Author: Chaitanya M Bhatt
Email: chaitanya.bhatt@performancecompetence.com

In my observation, persistently there has been a lack of awareness of the difference between “Simultaneously connected active users” and “Simultaneously connected passive users”. Commonly this problem is observed both from executive stakeholder side as well as the performance engineering/testing team side.

Impact of not understanding these concepts makes a lot of difference when it comes to meeting the actual performance test requirement and can make a huge difference on the legitimacy of your load test report.

For your information: Simultaneously connected active users can be also termed as “active concurrent application users” and simultaneously connected passive users can be termed as “connected users in passive mode”.

Connected users in passive mode:
I will quickly explain the differences and the nuances with an example: Imagine if “Facebook” was your AUT (Application Under Test); Many end users of Facebook.com often set www.facebook.com as their default browser page and hence when the browser is opened — a connection (may not be persistent) would be maintained between the end user and the Facebook.com server. The user may leave the Facebook.com session idle without firing any query like searching for a friend or adding a friend. This case is a typical example of connected user who is in a passive state.
Facebook.com might have 100’s of thousands of such users who are in this state and it is important to simulate this condition during load tests because even passive sessions or connections can hold certain resources of the server as well as can have impact on the overall thread pool size and can also affect various tunable configuration parameters of web/app/db servers.

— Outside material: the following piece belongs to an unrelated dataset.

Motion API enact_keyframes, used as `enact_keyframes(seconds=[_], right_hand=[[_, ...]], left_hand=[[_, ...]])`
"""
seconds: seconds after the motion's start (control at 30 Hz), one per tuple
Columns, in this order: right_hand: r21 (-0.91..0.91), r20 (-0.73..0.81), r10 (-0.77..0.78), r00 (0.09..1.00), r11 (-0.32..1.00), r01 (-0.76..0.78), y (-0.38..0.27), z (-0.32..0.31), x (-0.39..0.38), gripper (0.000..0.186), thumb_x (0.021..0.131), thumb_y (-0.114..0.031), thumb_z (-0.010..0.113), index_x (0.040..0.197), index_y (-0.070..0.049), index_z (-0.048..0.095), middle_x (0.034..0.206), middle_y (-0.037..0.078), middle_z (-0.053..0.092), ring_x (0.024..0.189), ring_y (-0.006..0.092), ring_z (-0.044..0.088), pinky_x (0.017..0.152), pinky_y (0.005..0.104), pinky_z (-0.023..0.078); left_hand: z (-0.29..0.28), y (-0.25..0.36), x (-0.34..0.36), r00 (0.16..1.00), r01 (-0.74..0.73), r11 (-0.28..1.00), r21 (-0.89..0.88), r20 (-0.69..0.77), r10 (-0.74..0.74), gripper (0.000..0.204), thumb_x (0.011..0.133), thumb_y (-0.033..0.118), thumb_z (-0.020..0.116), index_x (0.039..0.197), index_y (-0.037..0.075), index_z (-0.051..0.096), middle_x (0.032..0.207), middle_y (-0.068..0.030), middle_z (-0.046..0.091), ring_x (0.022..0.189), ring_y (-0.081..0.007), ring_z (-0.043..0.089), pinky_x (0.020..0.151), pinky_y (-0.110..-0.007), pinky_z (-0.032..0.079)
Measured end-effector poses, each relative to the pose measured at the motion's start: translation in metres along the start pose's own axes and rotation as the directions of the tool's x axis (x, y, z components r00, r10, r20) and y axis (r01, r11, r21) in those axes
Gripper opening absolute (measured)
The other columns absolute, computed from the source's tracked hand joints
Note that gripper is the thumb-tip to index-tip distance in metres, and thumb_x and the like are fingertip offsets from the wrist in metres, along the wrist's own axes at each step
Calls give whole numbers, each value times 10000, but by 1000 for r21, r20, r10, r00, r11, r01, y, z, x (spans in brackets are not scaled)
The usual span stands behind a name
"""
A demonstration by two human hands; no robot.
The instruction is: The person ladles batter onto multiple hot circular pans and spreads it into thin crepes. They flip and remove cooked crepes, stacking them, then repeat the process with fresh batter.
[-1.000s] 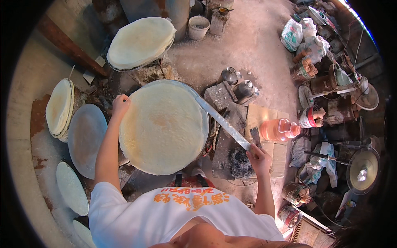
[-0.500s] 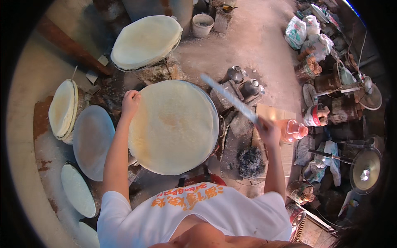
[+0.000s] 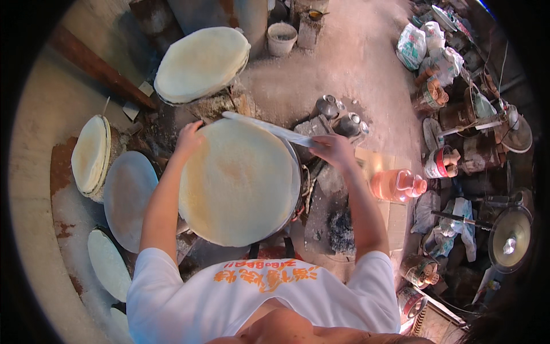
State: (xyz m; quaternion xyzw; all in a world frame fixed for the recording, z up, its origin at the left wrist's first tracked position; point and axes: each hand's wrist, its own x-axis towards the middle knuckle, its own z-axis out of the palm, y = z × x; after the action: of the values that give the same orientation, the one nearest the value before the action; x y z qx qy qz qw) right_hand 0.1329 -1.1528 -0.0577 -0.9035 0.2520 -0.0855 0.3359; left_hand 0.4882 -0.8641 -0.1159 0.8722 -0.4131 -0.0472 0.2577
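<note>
In front of me a large, round, pale yellow pancake (image 3: 238, 183), browned in patches, covers most of a round griddle (image 3: 295, 198). My left hand (image 3: 190, 137) is at its far left edge, fingers curled closed on the rim; the fingertips are partly hidden. My right hand (image 3: 335, 150) grips one end of a long, flat, whitish scraper (image 3: 269, 129). The blade reaches leftward along the pancake's far right edge, its tip near the far rim. How far it goes beneath the sheet is hard to see.
A stack of pale pancakes (image 3: 200, 64) stands beyond the griddle. At left are another stack (image 3: 90, 155) and a grey round plate (image 3: 132, 200). To the right lie a pink bottle (image 3: 398, 184) on cardboard, metal bottles (image 3: 348, 125), a black brush-like clump (image 3: 342, 229) and piled clutter.
My right hand has moved left and away from me, bringing the scraper from the air onto the pancake's far edge. My left hand has shifted slightly along the rim.
</note>
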Motion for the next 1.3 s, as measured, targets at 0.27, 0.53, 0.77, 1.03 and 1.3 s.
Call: enact_keyframes(seconds=[0.27,0.53,0.77,1.03,1.3], right_hand=[[77,28,80,996,994,-82,-42,74,93,522,650,-386,754,1050,-66,652,878,149,665,847,286,643,735,379,497],[66,93,-51,994,997,45,-72,102,124,464,663,-252,703,1106,-131,638,958,128,671,897,285,643,780,366,502],[-32,112,-18,994,999,22,-73,118,140,275,701,-270,652,878,-61,665,797,182,644,777,349,623,700,417,488],[72,88,-116,989,991,110,-92,87,120,257,705,-225,625,887,-48,665,813,178,645,777,343,625,705,414,496],[375,-141,174,975,920,-110,-50,37,32,202,803,-217,629,839,-19,636,687,110,602,624,170,554,606,313,446]], left_hand=[[2,16,4,997,-16,999,-34,80,19,317,763,55,593,1079,44,618,1127,-123,575,1076,-306,522,937,-392,420],[-2,33,2,996,-87,994,63,-12,88,365,744,54,588,1106,84,624,1117,-116,569,1081,-312,501,943,-405,412],[12,53,28,940,-299,952,59,191,283,476,749,75,572,1224,108,557,1150,-112,576,1128,-296,484,985,-385,393],[13,43,42,944,-254,962,-104,189,270,324,705,143,670,1021,83,624,931,-114,593,936,-295,572,825,-377,460],[-7,40,52,907,-159,958,-237,349,237,224,659,187,724,740,22,594,701,-77,554,681,-193,553,620,-316,434]])
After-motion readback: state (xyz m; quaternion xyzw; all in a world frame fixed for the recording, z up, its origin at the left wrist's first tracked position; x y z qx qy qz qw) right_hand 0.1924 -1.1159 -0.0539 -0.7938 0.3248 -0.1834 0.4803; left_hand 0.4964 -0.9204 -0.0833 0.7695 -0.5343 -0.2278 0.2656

Active concurrent application users:
Continuing with the same Facebook.com example, it is known that there are also users who would not just be connected to Facebook.com but would also be actively using facebook.com features like adding a friend, poking a friend, updating status, uploading photos etc. It is during this kind of user connection state that the actual payload gets affected heavily.Higher the rate of user activity higher would be the transactional throughput.
Care should be taken while setting a test execution window, because clients might say facebook .com has 200,000 concurrent active connections in a day with an average user base executing 9,600,000 transactions daily (this means 10 million transactions such as adding friend, poking friend, photo upload etc.), but when you break the transactions to fit your test window – you often forget to think about the persistence duration of users per login-logout sessions against your test window.
What I meant to say, is that, if you are executing a 60 minutes load test and for scenario configuration purpose if you’re breaking the daily stats to fit your 60 minutes test window by dividing total users per day by 24 (approx. 8300 virtual users). And, also you would have calculated total transactions fired per hour, which is equal to 2 (derived the result after dividing 9.6 million by 200,000 = 48 transactions/user/day; 48/24 = 2 transactions/hour), but ignored the persistence of transactions; you may face a situation where all virtual users executing those 2 transactions (like: adding a friend and poking a friend) would finish execution within seconds leaving the rest of the test window void without any transactions, which will surely cause over-stressing of the server leading to inaccurate result. In the other extreme case without thoughtfully setting virtual user transaction persistence can cause a situation, specifically with ‘login – Perform. a transaction – logout’ scenario type, where one user finishes a cycle quickly before the other enters; this would actually lead to lesser active user concurrency and resulting in inaccurate result.
The solution to maintain realistic transaction persistence is by making virtual users to stay back in the connected session with proper “pacing” between transactions and “realistic think time” , so that transactions are optimally(try following actual/live pattern) spaced within the test execution duration/window.
Emulating realistic concurrency of user at application usage level is the key to understand the true application behavior. during load test.